What is required:
Say how many lines in the records hold "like". Nothing but the number should be given.

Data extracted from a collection
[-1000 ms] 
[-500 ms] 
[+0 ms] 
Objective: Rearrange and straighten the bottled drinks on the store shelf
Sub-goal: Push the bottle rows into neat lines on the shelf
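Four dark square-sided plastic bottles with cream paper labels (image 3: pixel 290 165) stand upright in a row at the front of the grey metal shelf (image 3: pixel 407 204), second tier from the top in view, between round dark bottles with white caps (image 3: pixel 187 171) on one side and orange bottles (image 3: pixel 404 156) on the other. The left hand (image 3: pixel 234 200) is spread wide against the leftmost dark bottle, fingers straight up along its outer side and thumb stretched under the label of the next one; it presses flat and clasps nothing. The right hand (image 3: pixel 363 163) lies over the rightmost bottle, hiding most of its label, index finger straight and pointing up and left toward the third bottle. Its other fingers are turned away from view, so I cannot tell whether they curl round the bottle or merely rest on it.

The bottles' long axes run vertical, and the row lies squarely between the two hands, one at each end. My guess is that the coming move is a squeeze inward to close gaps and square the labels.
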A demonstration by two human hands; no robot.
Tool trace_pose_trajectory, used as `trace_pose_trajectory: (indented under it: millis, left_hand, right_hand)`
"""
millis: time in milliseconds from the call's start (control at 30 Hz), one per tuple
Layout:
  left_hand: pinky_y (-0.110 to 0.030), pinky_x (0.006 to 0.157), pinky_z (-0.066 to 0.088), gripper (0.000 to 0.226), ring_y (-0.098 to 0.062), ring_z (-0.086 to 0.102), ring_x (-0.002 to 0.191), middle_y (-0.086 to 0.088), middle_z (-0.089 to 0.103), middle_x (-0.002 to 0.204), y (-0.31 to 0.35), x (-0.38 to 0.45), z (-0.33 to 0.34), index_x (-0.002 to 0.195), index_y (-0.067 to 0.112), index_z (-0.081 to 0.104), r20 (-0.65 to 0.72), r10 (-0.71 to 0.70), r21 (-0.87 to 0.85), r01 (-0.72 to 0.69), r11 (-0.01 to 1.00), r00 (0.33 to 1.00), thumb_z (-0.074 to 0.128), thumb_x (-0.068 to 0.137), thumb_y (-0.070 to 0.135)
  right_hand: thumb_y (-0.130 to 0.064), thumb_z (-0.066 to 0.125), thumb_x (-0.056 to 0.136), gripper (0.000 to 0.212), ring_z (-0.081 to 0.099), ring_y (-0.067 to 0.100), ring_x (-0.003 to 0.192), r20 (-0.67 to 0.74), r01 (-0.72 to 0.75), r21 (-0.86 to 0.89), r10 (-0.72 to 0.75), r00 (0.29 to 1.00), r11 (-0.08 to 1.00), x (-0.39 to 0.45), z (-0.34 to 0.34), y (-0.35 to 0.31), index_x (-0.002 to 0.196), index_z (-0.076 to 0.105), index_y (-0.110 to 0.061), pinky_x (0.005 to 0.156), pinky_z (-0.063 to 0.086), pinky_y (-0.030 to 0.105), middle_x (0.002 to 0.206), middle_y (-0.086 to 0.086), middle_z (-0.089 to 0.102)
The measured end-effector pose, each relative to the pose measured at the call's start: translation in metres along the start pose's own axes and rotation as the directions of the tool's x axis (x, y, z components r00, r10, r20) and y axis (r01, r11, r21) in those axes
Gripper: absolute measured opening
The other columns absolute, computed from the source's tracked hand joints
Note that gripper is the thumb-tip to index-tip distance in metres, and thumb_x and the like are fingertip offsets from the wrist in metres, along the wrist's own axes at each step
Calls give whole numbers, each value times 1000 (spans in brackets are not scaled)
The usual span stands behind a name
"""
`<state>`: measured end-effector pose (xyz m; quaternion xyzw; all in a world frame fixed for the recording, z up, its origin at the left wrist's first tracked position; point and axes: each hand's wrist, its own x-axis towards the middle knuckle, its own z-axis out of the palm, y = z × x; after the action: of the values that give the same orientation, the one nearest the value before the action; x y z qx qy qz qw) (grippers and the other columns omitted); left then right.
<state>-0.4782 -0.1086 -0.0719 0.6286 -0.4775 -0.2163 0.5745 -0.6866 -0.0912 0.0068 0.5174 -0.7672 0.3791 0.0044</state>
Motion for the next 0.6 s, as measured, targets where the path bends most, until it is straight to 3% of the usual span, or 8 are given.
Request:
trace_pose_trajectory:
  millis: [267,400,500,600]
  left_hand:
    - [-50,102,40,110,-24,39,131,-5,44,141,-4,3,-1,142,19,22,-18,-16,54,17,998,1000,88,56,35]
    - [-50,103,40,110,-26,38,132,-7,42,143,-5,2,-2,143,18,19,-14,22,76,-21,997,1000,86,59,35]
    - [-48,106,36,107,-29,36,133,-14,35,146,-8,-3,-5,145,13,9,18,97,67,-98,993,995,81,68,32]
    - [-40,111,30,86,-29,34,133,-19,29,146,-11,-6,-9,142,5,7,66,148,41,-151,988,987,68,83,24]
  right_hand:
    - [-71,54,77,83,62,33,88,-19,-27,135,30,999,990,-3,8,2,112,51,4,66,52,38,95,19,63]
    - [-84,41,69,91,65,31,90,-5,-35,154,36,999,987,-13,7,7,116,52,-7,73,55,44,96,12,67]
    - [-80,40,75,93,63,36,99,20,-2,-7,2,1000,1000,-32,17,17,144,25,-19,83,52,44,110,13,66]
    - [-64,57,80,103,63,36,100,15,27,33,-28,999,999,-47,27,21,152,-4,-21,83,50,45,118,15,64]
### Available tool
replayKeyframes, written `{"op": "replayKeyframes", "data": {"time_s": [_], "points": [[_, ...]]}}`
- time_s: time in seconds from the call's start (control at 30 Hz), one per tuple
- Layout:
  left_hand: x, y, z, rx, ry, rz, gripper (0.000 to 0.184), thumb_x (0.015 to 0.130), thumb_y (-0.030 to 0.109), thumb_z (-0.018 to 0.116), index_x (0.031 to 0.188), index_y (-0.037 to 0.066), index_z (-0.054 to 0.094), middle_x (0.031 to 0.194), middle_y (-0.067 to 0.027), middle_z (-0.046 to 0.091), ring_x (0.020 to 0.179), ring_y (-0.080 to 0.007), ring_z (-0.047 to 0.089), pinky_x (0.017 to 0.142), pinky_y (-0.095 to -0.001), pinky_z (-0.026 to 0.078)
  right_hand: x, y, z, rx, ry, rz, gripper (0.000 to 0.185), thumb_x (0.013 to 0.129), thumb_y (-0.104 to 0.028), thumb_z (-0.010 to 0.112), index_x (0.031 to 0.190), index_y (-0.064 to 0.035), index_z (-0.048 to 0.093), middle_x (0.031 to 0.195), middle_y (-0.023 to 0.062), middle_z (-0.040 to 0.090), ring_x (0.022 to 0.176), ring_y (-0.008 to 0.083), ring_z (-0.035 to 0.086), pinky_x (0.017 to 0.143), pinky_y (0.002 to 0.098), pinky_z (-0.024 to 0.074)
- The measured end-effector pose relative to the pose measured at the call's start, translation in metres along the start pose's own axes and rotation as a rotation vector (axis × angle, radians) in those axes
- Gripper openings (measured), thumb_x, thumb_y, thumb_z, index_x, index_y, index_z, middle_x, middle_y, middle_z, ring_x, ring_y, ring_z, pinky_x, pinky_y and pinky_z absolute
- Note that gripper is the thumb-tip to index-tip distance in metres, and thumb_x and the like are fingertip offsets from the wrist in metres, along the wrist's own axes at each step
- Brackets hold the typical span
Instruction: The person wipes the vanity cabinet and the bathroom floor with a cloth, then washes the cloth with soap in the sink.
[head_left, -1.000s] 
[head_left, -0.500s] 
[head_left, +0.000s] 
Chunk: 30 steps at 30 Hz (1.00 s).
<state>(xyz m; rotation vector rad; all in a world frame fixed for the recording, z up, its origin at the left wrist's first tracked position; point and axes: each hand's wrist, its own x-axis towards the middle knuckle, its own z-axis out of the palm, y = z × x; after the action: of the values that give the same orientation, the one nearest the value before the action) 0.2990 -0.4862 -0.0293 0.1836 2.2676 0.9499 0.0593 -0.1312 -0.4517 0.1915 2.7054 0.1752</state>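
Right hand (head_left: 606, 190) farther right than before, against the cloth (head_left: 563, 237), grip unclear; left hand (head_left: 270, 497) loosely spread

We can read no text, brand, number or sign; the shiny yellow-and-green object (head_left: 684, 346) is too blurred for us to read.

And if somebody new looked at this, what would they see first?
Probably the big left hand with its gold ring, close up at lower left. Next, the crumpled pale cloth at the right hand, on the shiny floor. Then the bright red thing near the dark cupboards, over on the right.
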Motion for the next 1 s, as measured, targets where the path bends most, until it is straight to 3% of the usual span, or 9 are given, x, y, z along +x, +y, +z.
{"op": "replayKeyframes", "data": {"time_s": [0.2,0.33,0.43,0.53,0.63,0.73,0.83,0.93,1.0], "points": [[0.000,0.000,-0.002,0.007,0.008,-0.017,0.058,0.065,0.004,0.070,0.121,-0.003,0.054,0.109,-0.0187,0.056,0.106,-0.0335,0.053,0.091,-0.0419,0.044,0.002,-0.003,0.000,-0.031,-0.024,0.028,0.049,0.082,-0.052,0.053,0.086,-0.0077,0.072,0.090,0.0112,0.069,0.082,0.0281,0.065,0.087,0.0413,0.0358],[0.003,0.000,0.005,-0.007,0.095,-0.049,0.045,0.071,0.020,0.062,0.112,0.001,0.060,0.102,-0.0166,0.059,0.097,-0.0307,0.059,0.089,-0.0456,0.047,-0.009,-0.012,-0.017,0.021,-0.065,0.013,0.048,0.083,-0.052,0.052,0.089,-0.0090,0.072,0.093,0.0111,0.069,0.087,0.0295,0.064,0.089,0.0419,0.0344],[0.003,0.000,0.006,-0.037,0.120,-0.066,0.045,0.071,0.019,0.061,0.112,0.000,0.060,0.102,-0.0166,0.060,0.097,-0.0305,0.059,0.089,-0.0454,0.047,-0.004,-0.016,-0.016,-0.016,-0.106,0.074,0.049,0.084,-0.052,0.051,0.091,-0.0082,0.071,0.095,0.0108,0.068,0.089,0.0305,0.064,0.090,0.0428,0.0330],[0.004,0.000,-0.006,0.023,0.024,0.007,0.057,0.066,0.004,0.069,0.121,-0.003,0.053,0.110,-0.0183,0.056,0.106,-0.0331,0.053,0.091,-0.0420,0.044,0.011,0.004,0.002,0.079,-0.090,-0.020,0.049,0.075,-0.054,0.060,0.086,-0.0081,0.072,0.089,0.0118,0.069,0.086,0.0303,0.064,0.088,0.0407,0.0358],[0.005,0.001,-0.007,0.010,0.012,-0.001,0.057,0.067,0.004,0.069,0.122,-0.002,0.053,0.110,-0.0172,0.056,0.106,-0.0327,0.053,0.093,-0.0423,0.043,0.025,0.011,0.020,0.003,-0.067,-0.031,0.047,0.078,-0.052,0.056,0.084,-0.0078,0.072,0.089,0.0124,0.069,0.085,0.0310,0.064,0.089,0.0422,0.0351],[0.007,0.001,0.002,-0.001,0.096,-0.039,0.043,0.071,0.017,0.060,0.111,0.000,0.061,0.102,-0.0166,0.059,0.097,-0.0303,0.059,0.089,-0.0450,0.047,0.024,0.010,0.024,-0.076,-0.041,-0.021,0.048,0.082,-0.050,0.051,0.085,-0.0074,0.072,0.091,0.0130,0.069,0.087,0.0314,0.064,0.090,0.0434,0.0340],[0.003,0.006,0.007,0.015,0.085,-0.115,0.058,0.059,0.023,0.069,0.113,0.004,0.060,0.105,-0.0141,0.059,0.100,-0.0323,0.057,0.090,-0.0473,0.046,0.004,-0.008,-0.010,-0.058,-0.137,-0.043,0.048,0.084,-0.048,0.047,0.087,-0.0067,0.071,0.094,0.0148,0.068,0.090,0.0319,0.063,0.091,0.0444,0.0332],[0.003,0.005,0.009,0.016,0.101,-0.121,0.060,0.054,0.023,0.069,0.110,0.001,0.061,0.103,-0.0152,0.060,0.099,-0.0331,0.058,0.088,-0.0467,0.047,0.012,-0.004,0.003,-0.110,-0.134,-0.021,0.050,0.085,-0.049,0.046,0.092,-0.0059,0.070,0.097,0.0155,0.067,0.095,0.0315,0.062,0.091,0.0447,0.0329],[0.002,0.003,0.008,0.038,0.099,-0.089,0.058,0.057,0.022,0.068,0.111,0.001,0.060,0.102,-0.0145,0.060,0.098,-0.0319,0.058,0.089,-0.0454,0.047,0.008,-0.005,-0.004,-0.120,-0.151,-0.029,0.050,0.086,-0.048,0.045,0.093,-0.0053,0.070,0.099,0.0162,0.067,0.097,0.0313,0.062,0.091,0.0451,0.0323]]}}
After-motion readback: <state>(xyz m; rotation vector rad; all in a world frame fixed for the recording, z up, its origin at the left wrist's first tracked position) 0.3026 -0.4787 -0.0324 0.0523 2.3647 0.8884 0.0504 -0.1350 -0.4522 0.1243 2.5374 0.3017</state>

Result of the task:
2